I purchased two one gallon recipe kits and combined them to make a little over 2 gallons. I think each one came with a pound of grains, and a pound of dry malt.

Measure with refracto after fermentation? Use a calc to correct for presence of alcohol?

Right, I got a 1.067 prior to fermentation, after the wort cooled. Then got a 1.047 after the 2 and a half weeks of fermentation.

Of course after drinking it seemed a bit higher, so I could be doing something wrong. Or I am just a light-weight when it comes to drinking. Either one could be true.

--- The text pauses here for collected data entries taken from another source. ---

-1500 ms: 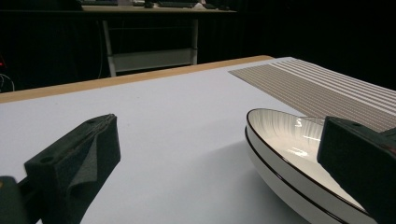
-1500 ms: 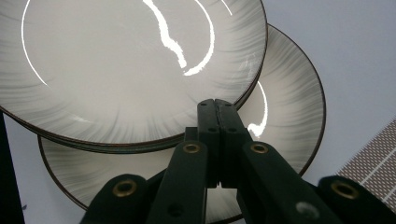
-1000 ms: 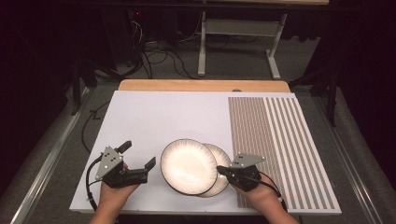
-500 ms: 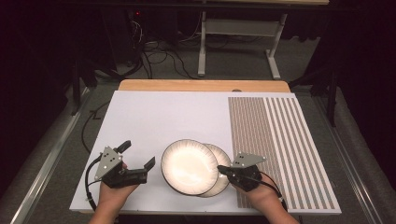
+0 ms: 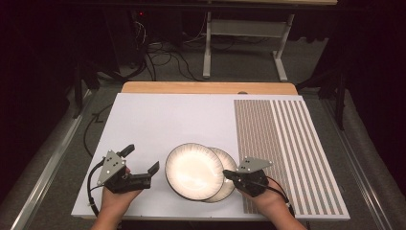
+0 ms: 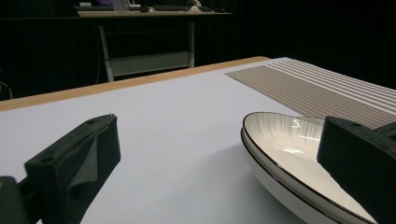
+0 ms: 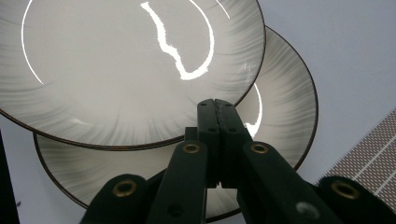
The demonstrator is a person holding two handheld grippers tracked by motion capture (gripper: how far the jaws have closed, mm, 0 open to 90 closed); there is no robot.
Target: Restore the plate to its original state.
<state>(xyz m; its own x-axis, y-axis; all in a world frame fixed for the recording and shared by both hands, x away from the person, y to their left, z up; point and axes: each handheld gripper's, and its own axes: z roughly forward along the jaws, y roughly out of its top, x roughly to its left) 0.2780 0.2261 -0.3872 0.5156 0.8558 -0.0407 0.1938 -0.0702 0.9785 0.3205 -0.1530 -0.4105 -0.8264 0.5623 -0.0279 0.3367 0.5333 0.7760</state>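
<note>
High view shows two white plates with thin dark rims, overlapped near the front edge of the white board [image 5: 158,120]: the upper plate [image 5: 194,171] lies toward 9 o'clock, and the lower plate [image 5: 229,165] peeks out from beneath it toward 3 o'clock as a crescent. Right gripper view looks down on the pair, with the upper plate [image 7: 126,65] covering much of the lower plate [image 7: 285,107], and faint grey streaks fan outward across both surfaces. At about 4 o'clock from the stack, the right gripper [image 5: 229,176] reaches over the lower plate's rim; in its own view the right gripper [image 7: 218,105] has its jaws pressed flat together with nothing between them, the tips hovering above the spot where the upper plate's edge crosses the lower one. Whether the tips touch the plates cannot be told. At 9 o'clock from the stack, the left gripper [image 5: 141,162] sits just beside the upper plate, its jaws spread wide and empty; in the left gripper view one jaw stands over bare board and the other in front of the plates' near rim. Farther out, at 3 o'clock, a brown striped mat [image 5: 287,148] covers the board's right portion, and a wooden strip [image 5: 206,88] runs along its edge at 12 o'clock.
</note>
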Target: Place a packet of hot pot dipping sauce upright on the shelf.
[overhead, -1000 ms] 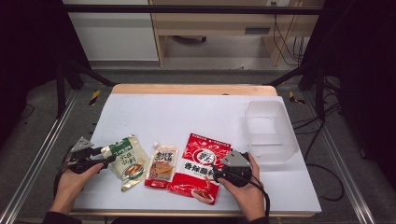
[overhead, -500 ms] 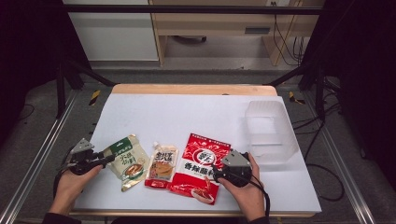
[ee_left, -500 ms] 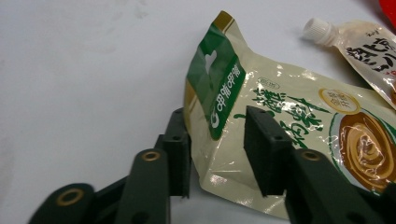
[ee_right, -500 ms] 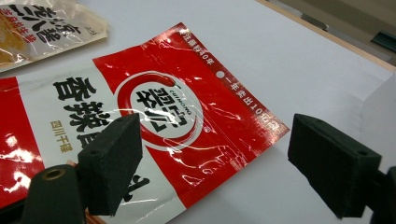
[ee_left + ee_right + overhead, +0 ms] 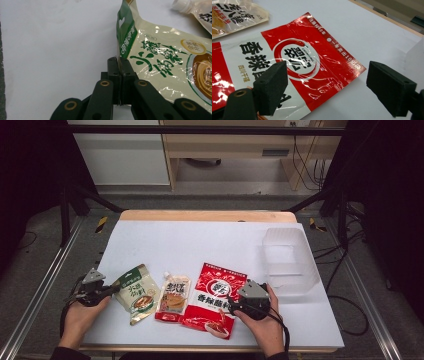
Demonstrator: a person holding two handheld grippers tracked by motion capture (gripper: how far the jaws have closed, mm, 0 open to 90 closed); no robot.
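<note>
Left hand (image 5: 80, 317): comes in from the bottom left of the high view, wrapped around its tool, forearm angled inward.
Left gripper (image 5: 119, 65): points toward the person's right in the high view; grey three-cornered plate on top. Its jaws have just been closing and now stand pressed together on the edge of the green-and-cream pouch (image 5: 160, 57), the pads pinching that edge between them.
Right hand (image 5: 262, 322): enters from the bottom right, fingers curled over the tool body.
Right gripper (image 5: 327, 87): jaws stand wide apart, nothing pressed between the pads; a cable trails back toward the wrist.
</note>
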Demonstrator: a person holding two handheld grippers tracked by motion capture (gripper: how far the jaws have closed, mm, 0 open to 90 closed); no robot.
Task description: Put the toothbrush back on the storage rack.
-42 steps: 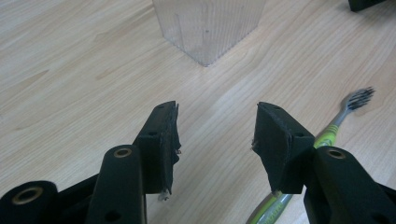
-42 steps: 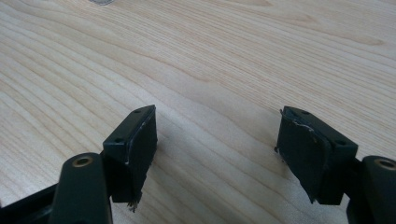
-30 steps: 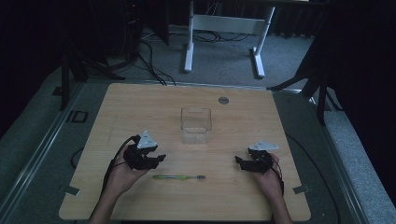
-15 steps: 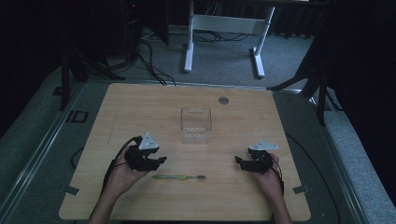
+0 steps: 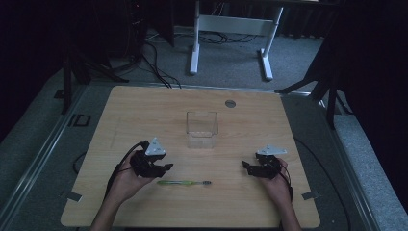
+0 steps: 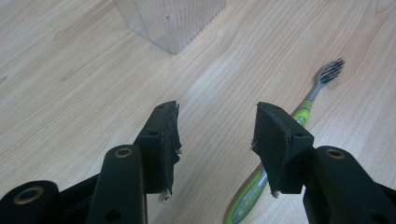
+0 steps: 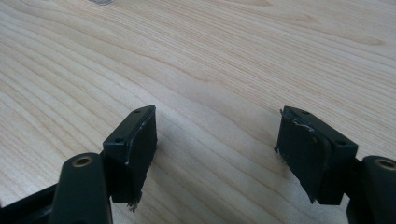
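Note:
A green toothbrush point(image 5: 183, 183) with a grey bristle head lies flat near the front of the wooden table point(image 5: 144, 110). My left gripper point(image 5: 165, 168) rests just left of its handle end, jaws open. In the left gripper view the toothbrush point(image 6: 299, 116) runs under the right jaw, while my left gripper point(image 6: 215, 135) holds nothing. A clear plastic box point(image 5: 202, 130) stands at the table's middle; its corner point(image 6: 170, 21) shows ahead of the left jaws. My right gripper point(image 5: 246, 167) sits open at the front right, and in its own view my right gripper point(image 7: 217, 154) has bare wood between the jaws.
A small round grey grommet point(image 5: 230, 103) sits in the table near the far edge. Beyond the table stand a white desk frame point(image 5: 231, 29) and cables on the grey floor. Tape tabs mark the front corners point(image 5: 73, 196).

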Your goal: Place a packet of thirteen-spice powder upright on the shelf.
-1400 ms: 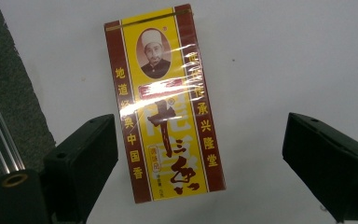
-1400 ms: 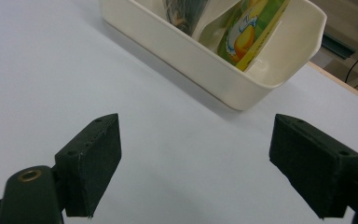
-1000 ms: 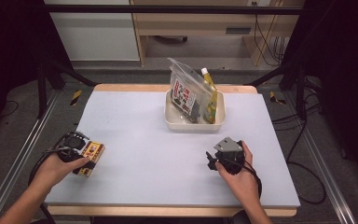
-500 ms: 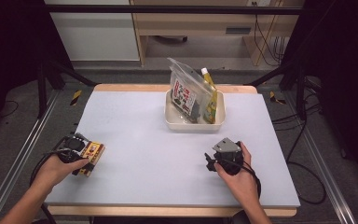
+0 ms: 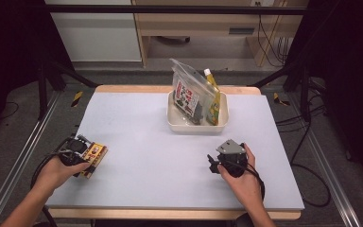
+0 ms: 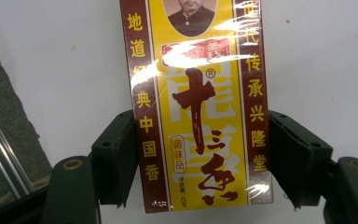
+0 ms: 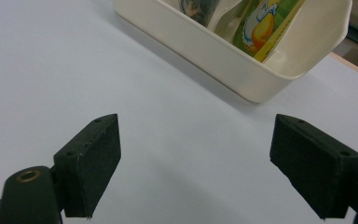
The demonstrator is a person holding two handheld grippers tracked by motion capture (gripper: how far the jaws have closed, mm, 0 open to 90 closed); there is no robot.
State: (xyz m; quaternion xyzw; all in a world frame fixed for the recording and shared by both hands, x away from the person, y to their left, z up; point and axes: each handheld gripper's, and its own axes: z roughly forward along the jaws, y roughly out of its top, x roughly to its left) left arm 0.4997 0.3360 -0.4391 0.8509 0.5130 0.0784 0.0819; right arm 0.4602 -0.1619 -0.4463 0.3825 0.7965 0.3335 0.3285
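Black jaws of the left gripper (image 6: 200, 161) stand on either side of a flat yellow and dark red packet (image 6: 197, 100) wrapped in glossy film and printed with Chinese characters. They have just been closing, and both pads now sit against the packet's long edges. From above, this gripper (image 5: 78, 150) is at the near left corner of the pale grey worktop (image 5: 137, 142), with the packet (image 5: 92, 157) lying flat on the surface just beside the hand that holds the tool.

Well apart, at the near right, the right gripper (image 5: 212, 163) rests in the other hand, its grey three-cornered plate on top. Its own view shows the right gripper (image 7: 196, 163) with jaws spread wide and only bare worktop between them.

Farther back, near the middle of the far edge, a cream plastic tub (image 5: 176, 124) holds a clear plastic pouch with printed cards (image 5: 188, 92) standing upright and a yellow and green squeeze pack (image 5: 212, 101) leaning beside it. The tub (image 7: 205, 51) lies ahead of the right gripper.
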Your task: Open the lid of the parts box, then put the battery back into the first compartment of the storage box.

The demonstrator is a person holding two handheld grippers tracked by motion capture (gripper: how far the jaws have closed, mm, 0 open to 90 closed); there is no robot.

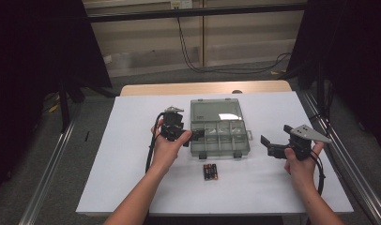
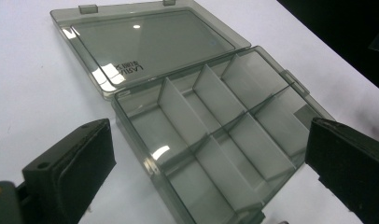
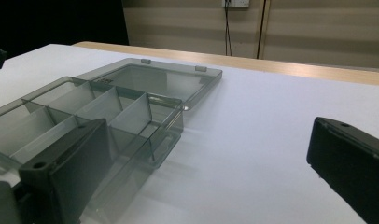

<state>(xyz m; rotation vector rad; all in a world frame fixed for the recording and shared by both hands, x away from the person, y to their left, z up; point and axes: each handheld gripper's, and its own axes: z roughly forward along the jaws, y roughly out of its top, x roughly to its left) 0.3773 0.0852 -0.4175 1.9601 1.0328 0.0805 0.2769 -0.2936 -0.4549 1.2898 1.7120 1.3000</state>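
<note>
- The left forearm (image 1: 137,197) comes in from the bottom edge, slanting up and right.
- The left gripper (image 1: 194,136) points right, jaws spread wide.
- The right gripper (image 1: 268,145) is held in a raised hand (image 1: 299,164), pointing left, jaws wide apart.

A compartment box (image 1: 220,138) lies near the middle of the surface (image 1: 132,154), its lid (image 1: 215,110) folded flat on the far side and its divided tray on the near side. Batteries (image 1: 210,172) lie on the surface just near of the box, a little left of its centre, apart from it. The left gripper (image 1: 194,136) is at the box's left edge, its fingers (image 2: 80,163) spread over the tray. The right gripper (image 1: 269,145) is right of the box and apart from it, over bare surface, pointing left toward it.
</note>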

I’m sure you read that wrong… if you use a refractometer, for final gravity, you need to do a calculation to get your actual final gravity. If you really did finish that high, the beer would be undrinkably sweet. And a 13 year old couldn’t get tipsy off it.

Then, yeah, I must have done it wrong, as it is not sweet at all. Well, I have enough left in bottles I can certainly check it again. What calculation should I do after I get a reading?

Hope it’s not in bottles at that gravity

Why?

In addition to what has been said, get some recipe helper software. I use BeerSmith, but there are others.

It lets you compare your recipes to style. So if you want to do an overhopped Irish Red, you can tell it you’re doing an Irish red, and get everything to spec, and add more hops.

Probably not done fermenting

Not sure why you would consider it not being done fermenting. There was no activity in the fermenter when I went to bottle it. The recipe directions only called for a two week fermentation.

If it was the Rum Runner kit, this is the ingredients list (http://www.northernbrewer.com/documentation/beerkits/RumRunnerStout_ONEGALLON) at the NB web site

The kit instructions show 2 lb of DME. DME is 44 gravity points per pound, so the typical OG for this recipe would be around 1.088.

Here’s a calculator…

With a refractometer, it makes life easier to stay in Brix. Plugging in your numbers, it looks like you’re at about twice the ABV you expected. That still seems off, though. I think either your refractometer isn’t reading right, or you measured some watered down wort for OG…

When you measured the FG using the refractometer, did you use the BRIX number (plus a conversion) or read the SG number directly to get the FG of 1.047?

Both times I used the scale on the right.